Lejos de enmendarlo, lo único que por el momento se está haciendo en la plaza de Quijano es seguir apuntalando los respaldos de los bancos. Ayer, dos operarios de Hormigones Martínez recolocaban las vallas sobre los asientos. Nada más terminarse el parque, vecinos y responsables del Colegio San Roque se quejaron y dieron la voz de alarma. Los bancos se encuentran a una altura considerable y el respaldo es mínimo. Teniendo en cuenta que la plaza de Quijano era utilizada por los alumnos más pequeños del centro educativo que está próximo, finalmente se decidió vallar el parque.

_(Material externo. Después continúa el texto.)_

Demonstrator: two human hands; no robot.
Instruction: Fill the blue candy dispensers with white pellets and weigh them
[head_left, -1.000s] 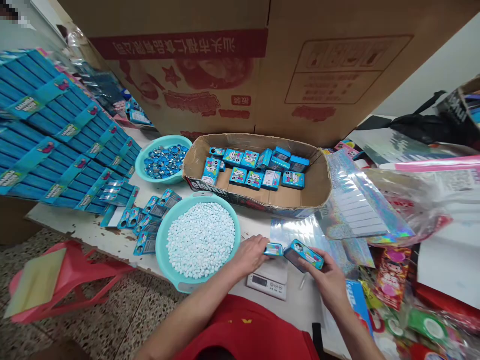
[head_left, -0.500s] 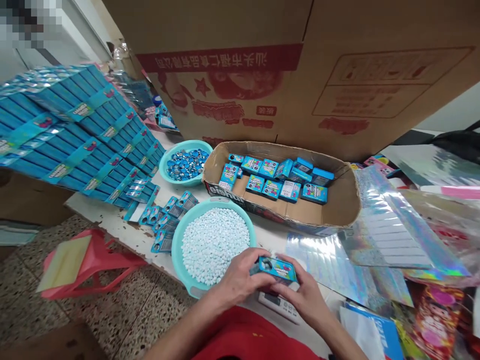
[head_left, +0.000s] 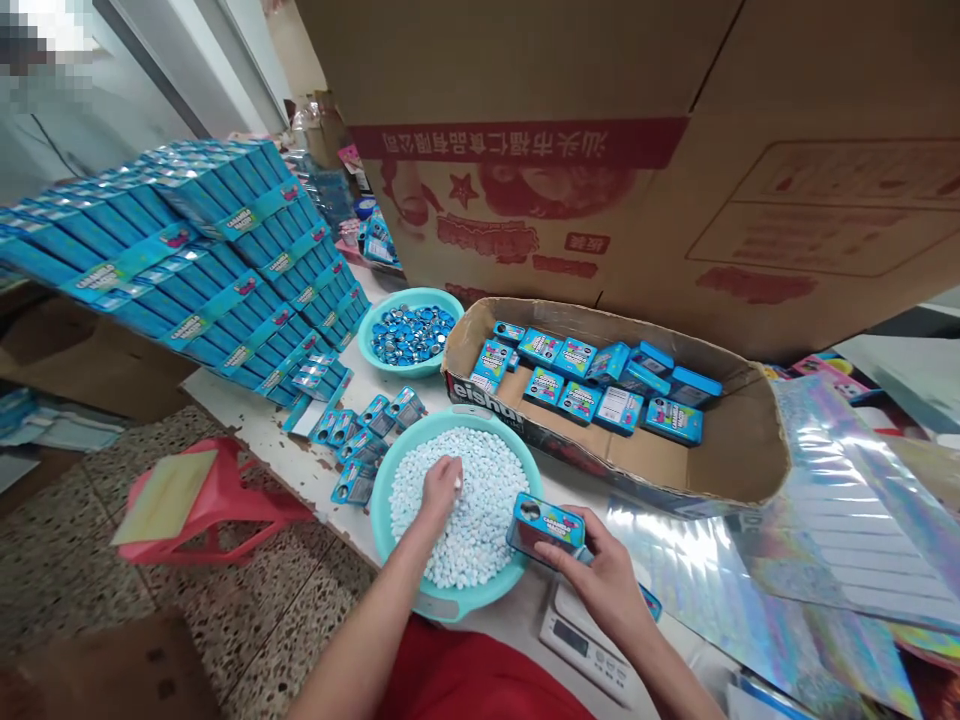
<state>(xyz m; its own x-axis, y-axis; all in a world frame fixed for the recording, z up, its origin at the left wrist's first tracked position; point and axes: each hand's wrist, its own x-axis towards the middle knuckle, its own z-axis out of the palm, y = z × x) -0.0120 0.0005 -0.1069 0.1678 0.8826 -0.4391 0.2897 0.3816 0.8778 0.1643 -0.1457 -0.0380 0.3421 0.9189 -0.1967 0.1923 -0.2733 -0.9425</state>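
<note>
My left hand [head_left: 442,487] dips into the teal bowl [head_left: 381,500], fingers closed in a pinch with a small white candy showing at the fingertips. Small white candies [head_left: 480,500] fill much of that bowl. My right hand [head_left: 604,570] grips a blue candy tin [head_left: 550,528] beside the bowl's right rim, thumb on the front and fingers behind. The tin has a dark round hole in its top. Under my right forearm is a white digital scale [head_left: 585,645], and the end of another blue tin [head_left: 650,602] shows past the wrist.
An open cardboard tray [head_left: 720,470] holds several blue tins. A smaller teal bowl [head_left: 365,335] contains blue and silver round caps. Several tins [head_left: 360,445] lie left of the candies, near stacked blue packs [head_left: 225,270]. A big carton [head_left: 570,210] stands behind; a red stool [head_left: 217,500] is left.
My left hand has let go of the tin and moved left into the candies. My right hand keeps the tin alone, uncovering the scale. The view has shifted left.
</note>
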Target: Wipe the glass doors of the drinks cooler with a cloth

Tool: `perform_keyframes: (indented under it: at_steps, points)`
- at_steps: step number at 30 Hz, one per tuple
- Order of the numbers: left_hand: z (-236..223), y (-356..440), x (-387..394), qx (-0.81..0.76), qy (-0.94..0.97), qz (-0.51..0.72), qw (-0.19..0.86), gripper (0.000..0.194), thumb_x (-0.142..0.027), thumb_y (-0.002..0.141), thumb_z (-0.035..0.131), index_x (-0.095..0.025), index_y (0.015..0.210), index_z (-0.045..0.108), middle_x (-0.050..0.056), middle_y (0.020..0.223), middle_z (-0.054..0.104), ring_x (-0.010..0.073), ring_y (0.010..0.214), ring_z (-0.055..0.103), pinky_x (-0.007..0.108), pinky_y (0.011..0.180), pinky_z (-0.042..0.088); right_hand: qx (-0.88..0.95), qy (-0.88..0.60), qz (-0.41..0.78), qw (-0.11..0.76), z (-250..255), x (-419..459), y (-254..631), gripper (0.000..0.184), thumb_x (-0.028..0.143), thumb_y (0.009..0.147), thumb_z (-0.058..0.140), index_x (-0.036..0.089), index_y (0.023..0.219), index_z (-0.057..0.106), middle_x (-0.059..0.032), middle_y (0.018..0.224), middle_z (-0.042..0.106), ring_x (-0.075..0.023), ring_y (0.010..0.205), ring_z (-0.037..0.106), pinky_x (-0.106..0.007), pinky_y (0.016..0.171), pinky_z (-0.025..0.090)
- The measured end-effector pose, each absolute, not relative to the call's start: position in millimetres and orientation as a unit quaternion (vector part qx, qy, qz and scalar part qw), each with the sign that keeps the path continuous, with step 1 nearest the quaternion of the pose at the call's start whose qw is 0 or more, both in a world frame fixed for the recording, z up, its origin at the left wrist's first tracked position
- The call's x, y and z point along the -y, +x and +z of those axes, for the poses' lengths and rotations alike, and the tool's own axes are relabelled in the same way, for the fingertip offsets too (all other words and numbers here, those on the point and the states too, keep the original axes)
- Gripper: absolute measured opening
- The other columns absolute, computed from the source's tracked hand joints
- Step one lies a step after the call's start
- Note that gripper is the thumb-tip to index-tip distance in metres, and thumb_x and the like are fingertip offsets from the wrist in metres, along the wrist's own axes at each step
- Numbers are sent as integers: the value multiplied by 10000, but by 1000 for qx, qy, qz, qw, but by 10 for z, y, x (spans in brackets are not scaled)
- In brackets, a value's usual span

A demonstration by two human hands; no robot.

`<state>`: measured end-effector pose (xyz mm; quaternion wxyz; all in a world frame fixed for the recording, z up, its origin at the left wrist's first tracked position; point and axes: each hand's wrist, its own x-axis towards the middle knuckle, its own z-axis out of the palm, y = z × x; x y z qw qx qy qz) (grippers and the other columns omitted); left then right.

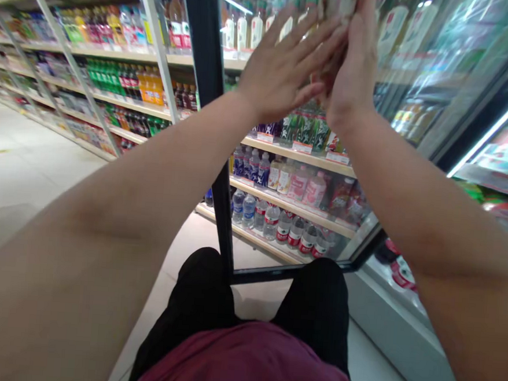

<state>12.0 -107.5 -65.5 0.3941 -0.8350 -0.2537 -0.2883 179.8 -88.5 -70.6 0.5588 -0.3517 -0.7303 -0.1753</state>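
A glass door (274, 270) with a black frame stands swung open in front of me. My left hand (284, 71) is raised at the glass, fingers stretched out and somewhat spread, their tips close to my right hand. My right hand (353, 70) is turned side-on beside it, its upper fingers cut off by the top edge. A crumpled whitish cloth (338, 2) sits at the right hand's fingers, against the glass; the exact grip is partly hidden. Blurred skin tones between the hands look like a reflection.
Bottled drinks line a shelf (288, 201) seen through the glass. More shelves (125, 103) of bottles run along the left, above a pale tiled floor (17, 156). To the right is a lit cooler (499, 173) with packaged goods. My knees are close to the door's lower edge.
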Motion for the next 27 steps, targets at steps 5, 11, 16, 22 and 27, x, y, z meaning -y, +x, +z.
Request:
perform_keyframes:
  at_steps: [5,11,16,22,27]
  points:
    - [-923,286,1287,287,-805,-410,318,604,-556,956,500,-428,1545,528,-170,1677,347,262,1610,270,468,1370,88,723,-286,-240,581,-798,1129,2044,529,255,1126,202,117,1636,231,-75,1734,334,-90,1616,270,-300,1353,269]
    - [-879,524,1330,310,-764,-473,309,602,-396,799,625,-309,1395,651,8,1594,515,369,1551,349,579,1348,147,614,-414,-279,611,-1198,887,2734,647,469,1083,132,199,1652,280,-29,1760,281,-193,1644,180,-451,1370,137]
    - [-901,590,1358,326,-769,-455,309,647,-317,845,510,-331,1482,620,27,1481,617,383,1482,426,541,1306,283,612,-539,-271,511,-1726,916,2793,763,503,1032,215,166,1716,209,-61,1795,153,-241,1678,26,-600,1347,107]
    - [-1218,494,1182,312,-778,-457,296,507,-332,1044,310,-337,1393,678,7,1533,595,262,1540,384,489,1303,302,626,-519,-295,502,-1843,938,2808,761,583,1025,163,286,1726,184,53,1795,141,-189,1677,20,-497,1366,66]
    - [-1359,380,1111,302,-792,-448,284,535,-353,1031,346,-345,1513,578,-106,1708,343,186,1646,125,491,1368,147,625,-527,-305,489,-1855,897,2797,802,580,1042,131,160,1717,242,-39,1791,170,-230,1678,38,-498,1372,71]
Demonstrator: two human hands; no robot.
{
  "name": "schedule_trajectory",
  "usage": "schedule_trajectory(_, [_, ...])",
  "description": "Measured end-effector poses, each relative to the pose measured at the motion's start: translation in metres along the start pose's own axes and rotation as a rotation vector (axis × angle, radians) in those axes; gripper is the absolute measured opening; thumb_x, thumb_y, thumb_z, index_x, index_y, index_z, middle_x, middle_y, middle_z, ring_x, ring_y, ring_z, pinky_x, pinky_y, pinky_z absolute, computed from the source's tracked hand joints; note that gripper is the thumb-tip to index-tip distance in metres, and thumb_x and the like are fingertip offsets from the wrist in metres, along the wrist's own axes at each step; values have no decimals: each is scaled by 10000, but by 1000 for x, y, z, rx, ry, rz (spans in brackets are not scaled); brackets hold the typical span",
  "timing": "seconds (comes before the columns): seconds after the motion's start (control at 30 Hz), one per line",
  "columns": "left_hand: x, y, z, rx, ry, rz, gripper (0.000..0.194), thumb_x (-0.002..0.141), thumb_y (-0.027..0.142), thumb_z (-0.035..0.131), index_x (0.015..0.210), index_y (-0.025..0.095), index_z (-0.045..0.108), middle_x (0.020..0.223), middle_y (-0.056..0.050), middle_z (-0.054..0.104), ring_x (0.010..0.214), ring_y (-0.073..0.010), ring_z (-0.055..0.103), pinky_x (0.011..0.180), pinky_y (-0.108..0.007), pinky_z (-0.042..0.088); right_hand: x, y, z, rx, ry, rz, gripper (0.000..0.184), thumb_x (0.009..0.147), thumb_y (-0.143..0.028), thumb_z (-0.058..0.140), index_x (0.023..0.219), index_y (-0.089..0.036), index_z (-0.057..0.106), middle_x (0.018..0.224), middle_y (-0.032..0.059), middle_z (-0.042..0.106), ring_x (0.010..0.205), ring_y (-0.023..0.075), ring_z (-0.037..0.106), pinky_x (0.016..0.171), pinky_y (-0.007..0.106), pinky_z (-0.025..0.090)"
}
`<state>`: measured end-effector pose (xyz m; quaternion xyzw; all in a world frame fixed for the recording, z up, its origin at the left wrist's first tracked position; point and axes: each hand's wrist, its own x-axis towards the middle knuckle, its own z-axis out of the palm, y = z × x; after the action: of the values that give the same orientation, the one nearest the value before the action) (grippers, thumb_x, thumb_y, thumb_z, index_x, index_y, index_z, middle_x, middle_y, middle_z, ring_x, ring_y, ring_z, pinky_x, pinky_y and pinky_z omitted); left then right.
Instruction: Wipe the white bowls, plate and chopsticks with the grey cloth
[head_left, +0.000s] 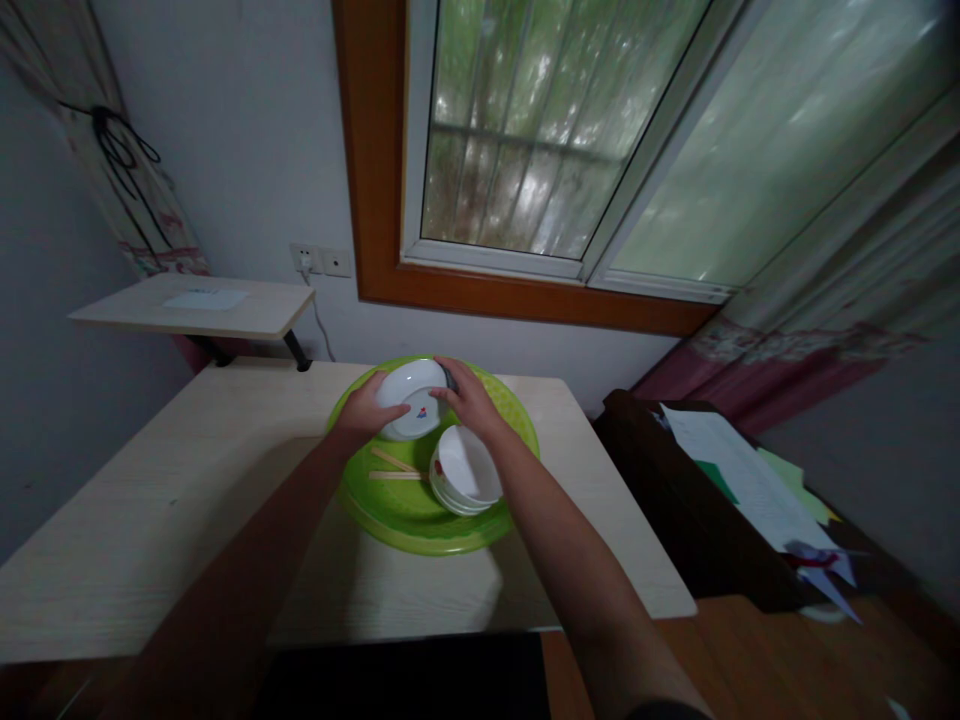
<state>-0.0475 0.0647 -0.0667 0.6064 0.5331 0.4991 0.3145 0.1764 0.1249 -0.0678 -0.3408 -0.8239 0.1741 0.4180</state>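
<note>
A white plate (411, 385) with a small red and blue mark is gripped by its rim from both sides, over the far part of a round green basin (431, 545). My left hand (364, 408) is closed on its left edge, the thumb lying on the inside. My right hand (469, 398) closes on its right edge, and a small dark patch that I cannot make out shows beside those fingers. Below my right hand, a stack of white bowls (466, 465) leans in the basin. Wooden chopsticks (397, 475) lie left of the bowls.
The basin stands on a pale wooden table (210, 500). At the back left is a raised shelf (255, 320) with a paper sheet on it. A wall socket (321, 260) and window (540, 150) are behind. Right of the table, papers (742, 480) cover a dark piece of furniture.
</note>
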Motion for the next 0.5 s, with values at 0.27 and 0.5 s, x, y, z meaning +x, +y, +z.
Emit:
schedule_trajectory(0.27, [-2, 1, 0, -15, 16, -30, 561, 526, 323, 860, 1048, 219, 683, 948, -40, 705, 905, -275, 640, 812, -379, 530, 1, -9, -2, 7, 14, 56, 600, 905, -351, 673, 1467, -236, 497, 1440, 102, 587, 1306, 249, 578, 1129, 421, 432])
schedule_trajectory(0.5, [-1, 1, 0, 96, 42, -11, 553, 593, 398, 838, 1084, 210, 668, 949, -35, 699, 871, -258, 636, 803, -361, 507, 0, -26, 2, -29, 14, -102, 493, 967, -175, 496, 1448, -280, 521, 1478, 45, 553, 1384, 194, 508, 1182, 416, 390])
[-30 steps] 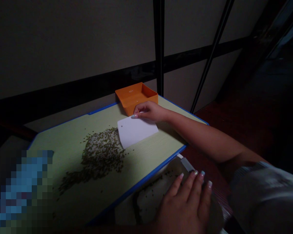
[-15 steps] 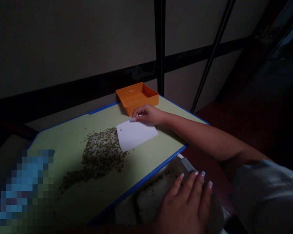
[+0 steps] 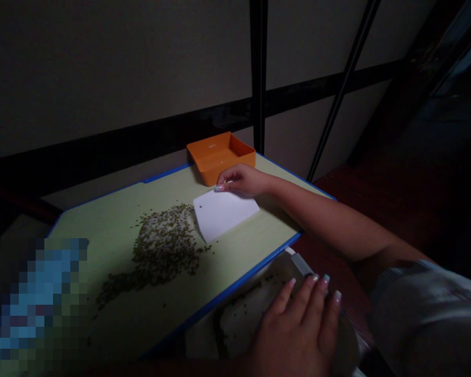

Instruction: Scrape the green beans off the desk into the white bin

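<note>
My right hand (image 3: 239, 179) pinches the upper edge of a white card (image 3: 223, 212) with a small dark hole in one corner. The card leans on the table, its left edge beside a spread of small greenish-brown grains (image 3: 160, 243). Just behind that hand is an orange open box (image 3: 223, 157). Lower down, my left hand (image 3: 298, 324) lies flat with fingers stretched over a pale, see-through container (image 3: 239, 319) below the table's front edge. Dark grains show in or on this container, and a light clip-like piece (image 3: 301, 264) sits at its far side.
The yellow-green table top (image 3: 113, 225) has a blue rim (image 3: 235, 287). Behind it stand dark-framed panels (image 3: 141, 68). A pixelated blue item (image 3: 31, 303) lies at the left. Dark red floor (image 3: 345, 193) shows at the right.
My right hand and the white card have shifted slightly right and away from the grain spread. More grains show where the card's left edge was. My left hand stays put.
</note>
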The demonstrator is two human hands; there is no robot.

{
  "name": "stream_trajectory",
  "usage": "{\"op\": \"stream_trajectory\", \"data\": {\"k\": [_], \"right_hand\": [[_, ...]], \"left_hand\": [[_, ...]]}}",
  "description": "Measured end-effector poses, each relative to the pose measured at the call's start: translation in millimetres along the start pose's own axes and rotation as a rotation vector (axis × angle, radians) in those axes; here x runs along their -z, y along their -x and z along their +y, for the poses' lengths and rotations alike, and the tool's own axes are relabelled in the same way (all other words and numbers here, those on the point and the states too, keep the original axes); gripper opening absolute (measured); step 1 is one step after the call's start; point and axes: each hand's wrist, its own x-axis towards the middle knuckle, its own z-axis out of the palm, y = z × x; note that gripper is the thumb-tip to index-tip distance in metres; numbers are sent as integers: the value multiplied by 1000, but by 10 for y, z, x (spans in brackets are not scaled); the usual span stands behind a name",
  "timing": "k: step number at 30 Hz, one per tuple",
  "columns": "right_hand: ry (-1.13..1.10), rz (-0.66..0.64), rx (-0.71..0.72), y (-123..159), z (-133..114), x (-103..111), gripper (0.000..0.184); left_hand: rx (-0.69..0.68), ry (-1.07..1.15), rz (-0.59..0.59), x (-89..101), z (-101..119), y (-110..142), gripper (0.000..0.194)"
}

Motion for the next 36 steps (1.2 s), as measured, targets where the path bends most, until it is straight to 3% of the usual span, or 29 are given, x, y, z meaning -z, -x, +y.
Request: {"op": "stream_trajectory", "data": {"k": [11,17,24,29,33,36], "right_hand": [[139,-21,-12,15,32,-19,20],[78,-87,1,40,-28,-58,19],[100,-10,-34,71,-51,71,15],[83,-90,-72,122,-98,63,18],[79,-193,-151,158,-129,55,24],[75,-201,-201,167,-136,65,28]], "left_hand": [[-17,8,-39,2,-5,9,44],[6,-10,0,0,11,7,39],[43,21,-23,29,57,-10,38],[75,28,-43,7,112,-1,40],[129,6,6,-34,157,6,39],[150,-15,41,-51,173,2,40]]}}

Pero han pasado varios meses y no hay visos de que haya solución. El director del Colegio San Roque, Pablo Guzmán, no tiene esperanza de acabar el curso con la plaza abierta. Y lo lamenta, no sólo porque los niños no puedan salir al aire libre en sus ratos de patio; sino porque el próximo viernes queda en el aire la cremà de la hoguera infantil del centro. Si finalmente no se puede instalar allí, tendrán que pedir permiso para colocarla en la plaza del Puente.
Cartel por hoguera
Por otro lado, en la plaza de Santa Faz ha desaparecido uno de los carteles gigantes que anunciaba la exposición La Faz de la Eternidad, aunque aún está el esqueleto del vallado con los sacos de arena.
El motivo de que se haya quitado apenas dos semanas después de haberse puesto es la petición que ha hecho al Ayuntamiento la Hoguera Monjas-Santa Faz para poder plantar su monumento. Este es un año especial, por doble motivo: la comisión celebra sus 75 años de historia y, además, cuenta con una dama del Fuego, Elena Pastor.